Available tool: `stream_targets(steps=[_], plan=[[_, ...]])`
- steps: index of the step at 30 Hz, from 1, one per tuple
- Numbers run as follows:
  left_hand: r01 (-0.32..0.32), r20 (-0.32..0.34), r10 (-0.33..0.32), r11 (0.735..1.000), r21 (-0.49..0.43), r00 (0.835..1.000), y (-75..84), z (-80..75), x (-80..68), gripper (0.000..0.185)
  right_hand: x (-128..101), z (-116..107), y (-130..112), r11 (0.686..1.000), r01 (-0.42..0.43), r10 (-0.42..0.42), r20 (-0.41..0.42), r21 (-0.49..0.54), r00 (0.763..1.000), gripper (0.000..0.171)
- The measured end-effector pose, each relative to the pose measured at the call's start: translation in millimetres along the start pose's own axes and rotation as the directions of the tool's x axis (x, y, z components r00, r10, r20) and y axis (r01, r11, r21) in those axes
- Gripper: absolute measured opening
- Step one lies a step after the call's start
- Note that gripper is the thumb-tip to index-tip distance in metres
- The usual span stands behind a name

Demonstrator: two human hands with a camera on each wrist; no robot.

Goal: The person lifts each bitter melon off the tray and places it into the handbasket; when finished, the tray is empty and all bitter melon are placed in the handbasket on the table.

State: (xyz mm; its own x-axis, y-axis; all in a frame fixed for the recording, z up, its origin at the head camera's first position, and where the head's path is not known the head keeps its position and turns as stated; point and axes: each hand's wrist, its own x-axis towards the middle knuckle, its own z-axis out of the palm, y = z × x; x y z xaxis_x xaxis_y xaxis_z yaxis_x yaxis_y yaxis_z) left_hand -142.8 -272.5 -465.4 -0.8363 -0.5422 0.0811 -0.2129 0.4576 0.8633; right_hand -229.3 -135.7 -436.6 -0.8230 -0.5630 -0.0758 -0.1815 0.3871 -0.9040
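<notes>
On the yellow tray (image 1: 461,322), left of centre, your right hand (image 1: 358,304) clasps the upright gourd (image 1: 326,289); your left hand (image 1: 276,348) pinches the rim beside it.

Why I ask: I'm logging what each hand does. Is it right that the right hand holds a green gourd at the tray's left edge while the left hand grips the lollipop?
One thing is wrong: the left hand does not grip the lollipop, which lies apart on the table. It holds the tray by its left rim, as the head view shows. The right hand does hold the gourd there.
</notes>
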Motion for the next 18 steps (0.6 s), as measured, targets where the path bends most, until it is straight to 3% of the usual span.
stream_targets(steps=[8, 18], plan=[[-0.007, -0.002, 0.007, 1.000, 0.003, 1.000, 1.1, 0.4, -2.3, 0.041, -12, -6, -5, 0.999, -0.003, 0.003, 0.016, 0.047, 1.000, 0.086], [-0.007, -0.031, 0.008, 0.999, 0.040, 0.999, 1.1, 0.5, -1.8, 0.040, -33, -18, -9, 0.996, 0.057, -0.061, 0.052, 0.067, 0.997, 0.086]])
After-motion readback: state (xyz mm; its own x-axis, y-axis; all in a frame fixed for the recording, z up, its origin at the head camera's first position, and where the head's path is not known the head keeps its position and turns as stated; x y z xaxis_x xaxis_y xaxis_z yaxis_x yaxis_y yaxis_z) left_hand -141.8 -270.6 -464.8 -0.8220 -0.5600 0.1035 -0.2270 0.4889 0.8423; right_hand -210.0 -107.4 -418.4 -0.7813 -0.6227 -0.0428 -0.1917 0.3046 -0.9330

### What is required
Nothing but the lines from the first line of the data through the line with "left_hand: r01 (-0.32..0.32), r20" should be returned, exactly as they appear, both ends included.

### Response to this exercise
Available tool: `stream_targets(steps=[_], plan=[[_, ...]])`
- steps: index of the step at 30 Hz, from 1, one per tuple
- Numbers run as follows:
  left_hand: r01 (-0.32..0.32), r20 (-0.32..0.34), r10 (-0.33..0.32), r11 (0.735..1.000), r21 (-0.49..0.43), r00 (0.835..1.000), y (-75..84), z (-80..75), x (-80..68), gripper (0.000..0.185)

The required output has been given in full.